Look in the material below for the line holding "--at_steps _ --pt". Set it down exactly, with each later line up to and including the line holding "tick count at".
*** Data shown ***
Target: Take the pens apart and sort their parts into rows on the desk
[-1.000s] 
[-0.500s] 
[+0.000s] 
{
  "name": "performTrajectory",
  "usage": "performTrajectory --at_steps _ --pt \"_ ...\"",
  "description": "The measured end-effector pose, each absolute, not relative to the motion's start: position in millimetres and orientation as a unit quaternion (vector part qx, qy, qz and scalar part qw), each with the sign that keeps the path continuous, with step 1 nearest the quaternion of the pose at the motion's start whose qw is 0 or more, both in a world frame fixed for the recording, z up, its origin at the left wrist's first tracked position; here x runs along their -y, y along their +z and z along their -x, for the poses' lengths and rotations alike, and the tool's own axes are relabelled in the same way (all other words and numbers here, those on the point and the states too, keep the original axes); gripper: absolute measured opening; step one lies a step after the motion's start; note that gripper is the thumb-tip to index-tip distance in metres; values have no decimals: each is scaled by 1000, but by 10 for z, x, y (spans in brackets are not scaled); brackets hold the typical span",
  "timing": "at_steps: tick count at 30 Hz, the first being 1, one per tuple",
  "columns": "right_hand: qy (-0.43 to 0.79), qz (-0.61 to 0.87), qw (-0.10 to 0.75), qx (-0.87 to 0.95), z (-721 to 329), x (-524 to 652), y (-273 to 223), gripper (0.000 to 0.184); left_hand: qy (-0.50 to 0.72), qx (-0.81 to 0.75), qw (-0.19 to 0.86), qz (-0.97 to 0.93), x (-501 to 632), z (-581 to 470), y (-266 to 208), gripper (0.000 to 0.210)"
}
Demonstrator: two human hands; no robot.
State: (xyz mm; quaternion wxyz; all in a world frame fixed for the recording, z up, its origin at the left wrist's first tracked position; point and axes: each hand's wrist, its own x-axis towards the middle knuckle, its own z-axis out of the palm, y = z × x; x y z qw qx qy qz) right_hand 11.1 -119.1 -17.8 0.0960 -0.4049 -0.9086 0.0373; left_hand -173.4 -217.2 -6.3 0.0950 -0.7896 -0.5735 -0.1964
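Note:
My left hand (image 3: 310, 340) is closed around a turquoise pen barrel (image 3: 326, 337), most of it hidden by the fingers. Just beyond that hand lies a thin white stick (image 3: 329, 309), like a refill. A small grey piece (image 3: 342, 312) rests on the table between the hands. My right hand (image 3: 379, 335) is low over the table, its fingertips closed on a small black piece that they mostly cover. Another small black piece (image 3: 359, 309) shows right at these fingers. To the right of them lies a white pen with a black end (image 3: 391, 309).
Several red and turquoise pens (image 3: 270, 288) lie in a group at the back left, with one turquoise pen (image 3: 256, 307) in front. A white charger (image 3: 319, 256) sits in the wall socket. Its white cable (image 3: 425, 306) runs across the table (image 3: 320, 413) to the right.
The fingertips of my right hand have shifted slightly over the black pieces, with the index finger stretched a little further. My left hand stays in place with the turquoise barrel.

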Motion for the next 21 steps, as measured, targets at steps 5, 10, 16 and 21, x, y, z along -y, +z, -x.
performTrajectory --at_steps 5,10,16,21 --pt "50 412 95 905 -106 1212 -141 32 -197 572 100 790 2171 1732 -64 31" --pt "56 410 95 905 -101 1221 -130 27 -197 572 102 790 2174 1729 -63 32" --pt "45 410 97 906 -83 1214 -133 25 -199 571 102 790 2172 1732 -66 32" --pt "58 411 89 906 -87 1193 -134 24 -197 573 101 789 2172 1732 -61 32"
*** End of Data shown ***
--- Your response ---
  "usage": "performTrajectory --at_steps _ --pt \"_ ...\"",
  "description": "The measured end-effector pose, each absolute, not relative to the motion's start: position in millimetres and orientation as a unit quaternion (vector part qx, qy, qz and scalar part qw), each with the sign that keeps the path continuous, with step 1 nearest the quaternion of the pose at the motion's start whose qw is 0 or more, both in a world frame fixed for the recording, z up, its origin at the left wrist's first tracked position; here x runs along their -y, y along their +z and z along their -x, for the poses' lengths and rotations alike, and the tool's own axes are relabelled in the same way (all other words and numbers here, those on the point and the states too, keep the original axes); gripper: absolute measured opening; step one lies a step after the motion's start; note that gripper is the thumb-tip to index-tip distance in metres; values have no decimals: each is scaled by 1000, but by 10 for z, x, y (spans in brackets are not scaled); brackets hold the typical span",
  "timing": "at_steps: tick count at 30 Hz, the first being 1, one per tuple",

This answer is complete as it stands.